Exercise description
Repeat the entire listing exactly as written.

Data segment

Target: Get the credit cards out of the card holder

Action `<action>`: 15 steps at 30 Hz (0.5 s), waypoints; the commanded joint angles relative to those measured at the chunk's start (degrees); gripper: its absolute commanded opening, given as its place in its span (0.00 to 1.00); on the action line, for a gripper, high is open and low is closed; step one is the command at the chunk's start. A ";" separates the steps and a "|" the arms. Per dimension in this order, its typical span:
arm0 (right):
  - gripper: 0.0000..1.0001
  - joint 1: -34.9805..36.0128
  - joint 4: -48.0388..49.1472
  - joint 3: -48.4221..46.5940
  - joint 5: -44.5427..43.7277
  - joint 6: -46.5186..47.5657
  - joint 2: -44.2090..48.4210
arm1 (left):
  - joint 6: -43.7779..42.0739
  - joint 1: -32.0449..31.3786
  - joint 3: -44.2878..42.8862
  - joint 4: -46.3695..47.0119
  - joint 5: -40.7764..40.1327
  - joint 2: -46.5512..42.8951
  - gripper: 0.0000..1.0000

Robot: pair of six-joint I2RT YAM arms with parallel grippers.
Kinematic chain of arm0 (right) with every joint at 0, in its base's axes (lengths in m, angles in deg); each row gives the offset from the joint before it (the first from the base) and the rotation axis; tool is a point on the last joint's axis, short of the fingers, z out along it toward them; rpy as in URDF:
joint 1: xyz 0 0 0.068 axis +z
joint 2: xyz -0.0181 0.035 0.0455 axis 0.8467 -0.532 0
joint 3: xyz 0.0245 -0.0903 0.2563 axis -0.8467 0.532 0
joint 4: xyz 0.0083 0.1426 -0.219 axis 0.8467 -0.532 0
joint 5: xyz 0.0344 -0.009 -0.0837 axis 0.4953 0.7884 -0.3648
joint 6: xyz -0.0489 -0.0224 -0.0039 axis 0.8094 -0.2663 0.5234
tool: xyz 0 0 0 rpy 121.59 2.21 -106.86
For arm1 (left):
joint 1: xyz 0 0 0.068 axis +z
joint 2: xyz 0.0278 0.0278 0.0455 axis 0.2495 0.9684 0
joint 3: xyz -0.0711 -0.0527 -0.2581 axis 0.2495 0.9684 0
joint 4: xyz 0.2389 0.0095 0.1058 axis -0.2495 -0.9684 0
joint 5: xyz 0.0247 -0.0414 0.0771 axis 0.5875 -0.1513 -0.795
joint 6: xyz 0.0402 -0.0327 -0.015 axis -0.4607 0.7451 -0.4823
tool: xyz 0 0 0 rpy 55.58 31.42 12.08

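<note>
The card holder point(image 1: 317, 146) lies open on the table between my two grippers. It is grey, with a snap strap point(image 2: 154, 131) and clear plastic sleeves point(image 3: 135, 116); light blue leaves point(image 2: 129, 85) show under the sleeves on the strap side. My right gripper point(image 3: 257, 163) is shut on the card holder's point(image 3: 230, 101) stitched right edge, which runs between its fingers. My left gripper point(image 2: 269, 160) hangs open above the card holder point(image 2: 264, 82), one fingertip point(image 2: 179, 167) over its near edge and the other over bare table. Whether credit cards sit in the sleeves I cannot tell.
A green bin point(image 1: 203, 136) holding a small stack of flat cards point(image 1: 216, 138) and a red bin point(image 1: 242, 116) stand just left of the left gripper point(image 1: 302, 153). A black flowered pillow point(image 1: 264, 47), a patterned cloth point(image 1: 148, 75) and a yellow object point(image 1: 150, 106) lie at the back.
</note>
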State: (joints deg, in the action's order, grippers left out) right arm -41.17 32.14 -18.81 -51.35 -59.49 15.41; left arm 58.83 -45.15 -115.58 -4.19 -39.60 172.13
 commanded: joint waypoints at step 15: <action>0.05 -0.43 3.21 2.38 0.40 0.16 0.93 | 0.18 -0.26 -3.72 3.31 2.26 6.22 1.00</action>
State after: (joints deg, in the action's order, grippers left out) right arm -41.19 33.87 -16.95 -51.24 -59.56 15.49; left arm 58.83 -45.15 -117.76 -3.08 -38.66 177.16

Task response
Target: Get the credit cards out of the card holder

Action `<action>`: 15 steps at 30 Hz (0.5 s), waypoints; the commanded joint angles relative to those measured at the chunk's start (degrees); gripper: its absolute commanded opening, given as its place in its span (0.00 to 1.00); on the action line, for a gripper, high is open and low is closed; step one is the command at the chunk's start. A ";" separates the steps and a "|" the arms. Per dimension in this order, its typical span:
arm0 (right):
  - gripper: 0.0000..1.0001
  - joint 1: -34.9805..36.0128
  - joint 4: -48.0388..49.1472
  - joint 3: -48.4221..46.5940
  - joint 5: -44.5427..43.7277
  - joint 6: -46.5186..47.5657
  - joint 2: -44.2090..48.4210
arm1 (left):
  - joint 6: -43.7779..42.0739
  - joint 1: -32.0449..31.3786
  - joint 3: -44.2878..42.8862
  - joint 4: -46.3695..47.0119
  - joint 5: -40.7764..40.1327
  - joint 2: -46.5512..42.8951
  - gripper: 0.0000..1.0000

Robot: pair of six-joint I2RT YAM arms with parallel grippers.
Kinematic chain of arm0 (right) with every joint at 0, in its base's axes (lengths in m, angles in deg); each row gives the offset from the joint before it (the first from the base) and the rotation axis; tool is a point on the last joint's axis, short of the fingers, z out along it toward them; rpy as in URDF:
joint 1: xyz 0 0 0.068 axis +z
joint 2: xyz -0.0181 0.035 0.0455 axis 0.8467 -0.532 0
joint 3: xyz 0.0245 -0.0903 0.2563 axis -0.8467 0.532 0
joint 4: xyz 0.0083 0.1426 -0.219 axis 0.8467 -0.532 0
joint 5: xyz 0.0344 -0.009 -0.0837 axis 0.4953 0.7884 -0.3648
joint 6: xyz -0.0489 -0.0224 -0.0039 axis 0.8094 -0.2663 0.5234
tool: xyz 0 0 0 rpy 121.59 2.21 -106.86
For arm1 (left):
joint 1: xyz 0 0 0.068 axis +z
joint 2: xyz 0.0278 0.0278 0.0455 axis 0.2495 0.9684 0
joint 3: xyz -0.0711 -0.0527 -0.2581 axis 0.2495 0.9684 0
joint 4: xyz 0.2389 0.0095 0.1058 axis -0.2495 -0.9684 0
joint 5: xyz 0.0247 -0.0414 0.0771 axis 0.5875 -0.1513 -0.795
joint 6: xyz 0.0402 -0.0327 -0.015 axis -0.4607 0.7451 -0.4823
tool: xyz 0 0 0 rpy 55.58 31.42 12.08

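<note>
The card holder point(image 1: 317, 146) lies open on the table between my two grippers. It is grey, with a snap strap point(image 2: 154, 131) and clear plastic sleeves point(image 3: 135, 116); light blue leaves point(image 2: 129, 85) show under the sleeves on the strap side. My right gripper point(image 3: 257, 163) is shut on the card holder's point(image 3: 230, 101) stitched right edge, which runs between its fingers. My left gripper point(image 2: 269, 160) hangs open above the card holder point(image 2: 264, 82), one fingertip point(image 2: 179, 167) over its near edge and the other over bare table. Whether credit cards sit in the sleeves I cannot tell.
A green bin point(image 1: 203, 136) holding a small stack of flat cards point(image 1: 216, 138) and a red bin point(image 1: 242, 116) stand just left of the left gripper point(image 1: 302, 153). A black flowered pillow point(image 1: 264, 47), a patterned cloth point(image 1: 148, 75) and a yellow object point(image 1: 150, 106) lie at the back.
</note>
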State: (joints deg, in the action's order, grippers left out) right arm -41.17 32.14 -18.81 -51.35 -59.49 15.41; left arm 58.83 -45.15 -115.58 -4.19 -39.60 172.13
 commanded: joint waypoints at step 15: <action>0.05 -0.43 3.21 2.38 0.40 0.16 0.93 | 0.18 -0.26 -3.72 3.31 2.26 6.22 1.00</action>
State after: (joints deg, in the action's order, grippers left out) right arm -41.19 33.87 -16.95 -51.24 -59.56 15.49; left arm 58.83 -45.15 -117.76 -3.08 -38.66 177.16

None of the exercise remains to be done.